An alternative would be to split the fund into two parts. The first part could be invested in triple A rated foreign bonds as Kudrin wants. The second part would be used to stimulate economic development in the languishing sectors and regions of the economy.
 
It does not really matter which of the two solutions is adopted. The crucial debate should be about the proportions to be spent on “social” as against “economic” projects, and the role of tax cuts against increases in public spending. The benefits of tax cuts would depend on who gets the money. It will not help the economy if it simply swells capital flight.

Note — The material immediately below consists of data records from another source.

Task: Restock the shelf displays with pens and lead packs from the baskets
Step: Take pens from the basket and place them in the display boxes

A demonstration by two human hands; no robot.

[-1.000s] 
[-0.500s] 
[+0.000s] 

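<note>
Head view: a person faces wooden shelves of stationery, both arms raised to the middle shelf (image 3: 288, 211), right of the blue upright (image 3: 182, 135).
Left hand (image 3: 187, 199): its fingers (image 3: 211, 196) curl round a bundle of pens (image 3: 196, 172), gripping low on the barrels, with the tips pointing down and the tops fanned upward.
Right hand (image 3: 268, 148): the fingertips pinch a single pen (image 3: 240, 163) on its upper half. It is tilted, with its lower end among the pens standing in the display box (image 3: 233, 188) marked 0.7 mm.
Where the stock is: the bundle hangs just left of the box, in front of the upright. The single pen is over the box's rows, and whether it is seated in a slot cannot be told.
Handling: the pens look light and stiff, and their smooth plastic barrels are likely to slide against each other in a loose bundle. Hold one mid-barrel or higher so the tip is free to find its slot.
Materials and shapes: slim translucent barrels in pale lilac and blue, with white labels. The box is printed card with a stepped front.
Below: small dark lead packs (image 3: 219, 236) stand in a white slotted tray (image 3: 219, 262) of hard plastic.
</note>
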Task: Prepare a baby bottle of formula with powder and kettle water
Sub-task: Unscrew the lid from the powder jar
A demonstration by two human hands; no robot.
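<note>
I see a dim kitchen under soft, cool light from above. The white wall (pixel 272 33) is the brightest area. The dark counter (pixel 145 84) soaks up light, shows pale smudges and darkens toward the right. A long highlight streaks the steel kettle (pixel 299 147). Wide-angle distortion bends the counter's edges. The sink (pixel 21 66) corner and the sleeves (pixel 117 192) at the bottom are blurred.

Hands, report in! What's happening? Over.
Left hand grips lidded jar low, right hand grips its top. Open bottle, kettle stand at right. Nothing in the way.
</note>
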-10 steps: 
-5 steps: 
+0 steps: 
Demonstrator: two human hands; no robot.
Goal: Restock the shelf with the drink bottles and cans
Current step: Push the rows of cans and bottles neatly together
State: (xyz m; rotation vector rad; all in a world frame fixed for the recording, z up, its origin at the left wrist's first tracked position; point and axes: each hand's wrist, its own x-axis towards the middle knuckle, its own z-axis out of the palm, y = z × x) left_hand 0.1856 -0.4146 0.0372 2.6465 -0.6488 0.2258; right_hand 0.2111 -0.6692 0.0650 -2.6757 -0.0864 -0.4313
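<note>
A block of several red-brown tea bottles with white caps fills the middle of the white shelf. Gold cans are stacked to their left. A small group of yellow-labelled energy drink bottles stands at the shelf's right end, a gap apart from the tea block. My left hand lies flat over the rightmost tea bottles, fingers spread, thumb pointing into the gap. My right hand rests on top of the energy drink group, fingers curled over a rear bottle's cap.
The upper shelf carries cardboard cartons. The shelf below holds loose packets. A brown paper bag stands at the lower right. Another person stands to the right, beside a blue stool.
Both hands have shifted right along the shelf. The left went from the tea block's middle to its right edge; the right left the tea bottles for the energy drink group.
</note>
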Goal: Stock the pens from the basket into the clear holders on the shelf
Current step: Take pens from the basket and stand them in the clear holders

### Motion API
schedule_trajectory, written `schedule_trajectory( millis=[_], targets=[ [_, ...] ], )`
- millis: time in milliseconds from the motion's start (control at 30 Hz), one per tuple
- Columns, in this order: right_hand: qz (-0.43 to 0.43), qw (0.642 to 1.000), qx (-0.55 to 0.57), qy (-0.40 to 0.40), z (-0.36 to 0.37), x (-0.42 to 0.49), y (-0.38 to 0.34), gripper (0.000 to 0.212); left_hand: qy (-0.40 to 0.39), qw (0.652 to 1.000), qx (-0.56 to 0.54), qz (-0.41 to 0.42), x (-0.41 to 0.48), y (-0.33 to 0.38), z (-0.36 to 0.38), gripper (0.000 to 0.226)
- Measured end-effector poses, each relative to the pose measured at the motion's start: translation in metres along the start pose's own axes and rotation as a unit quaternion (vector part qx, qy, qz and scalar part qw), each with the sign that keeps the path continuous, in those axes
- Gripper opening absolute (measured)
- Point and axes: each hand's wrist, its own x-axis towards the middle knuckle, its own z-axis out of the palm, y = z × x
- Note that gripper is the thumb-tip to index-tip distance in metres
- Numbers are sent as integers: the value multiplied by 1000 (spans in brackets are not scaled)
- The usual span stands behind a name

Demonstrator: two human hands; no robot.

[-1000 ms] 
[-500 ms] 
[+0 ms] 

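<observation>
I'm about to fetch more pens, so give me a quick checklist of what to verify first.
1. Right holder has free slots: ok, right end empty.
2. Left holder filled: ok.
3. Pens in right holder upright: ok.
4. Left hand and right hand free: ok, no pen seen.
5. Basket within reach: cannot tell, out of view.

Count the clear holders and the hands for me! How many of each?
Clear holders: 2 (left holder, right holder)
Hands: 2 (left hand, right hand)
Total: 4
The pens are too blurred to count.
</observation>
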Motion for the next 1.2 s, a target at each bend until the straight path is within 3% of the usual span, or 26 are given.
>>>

Therefore any tax cuts should be targeted on the poor, preferably in the form of tax credits to supplement low wages. This could be combined with a pro-natalist policy as Putin wants, with extra money going for extra children. Given Russia’s record of corruption, the state should not spend as little as possible of the excess surpluses of the fund itself, but use them, wherever possible, to stimulate private spending.
 
Kudrin’s dilemma arises from the fact that fiscal policy is virtually his only weapon to fight inflation. But this need not be so. In most economies today, it is monetary, not fiscal, policy that has the task of controlling inflation. This has not been the case in Russia, where interest rate policy is chiefly geared to maintaining a fixed exchange rate with the dollar. What will be the effect of switching the goal of monetary policy to fighting inflation? With inflation running at more than 10 percent, any loosening of fiscal policy would require a compensating tightening of monetary policy. But with real interest rates at zero percent a small tightening of monetary policy should not do significant harm. In so far as it deflated the “bubble” elements of the economy (such as real estate) it might even do good. The basic point is that there is so much spare capacity in the economy that if fiscal policy were well-targeted the net result would still be beneficial.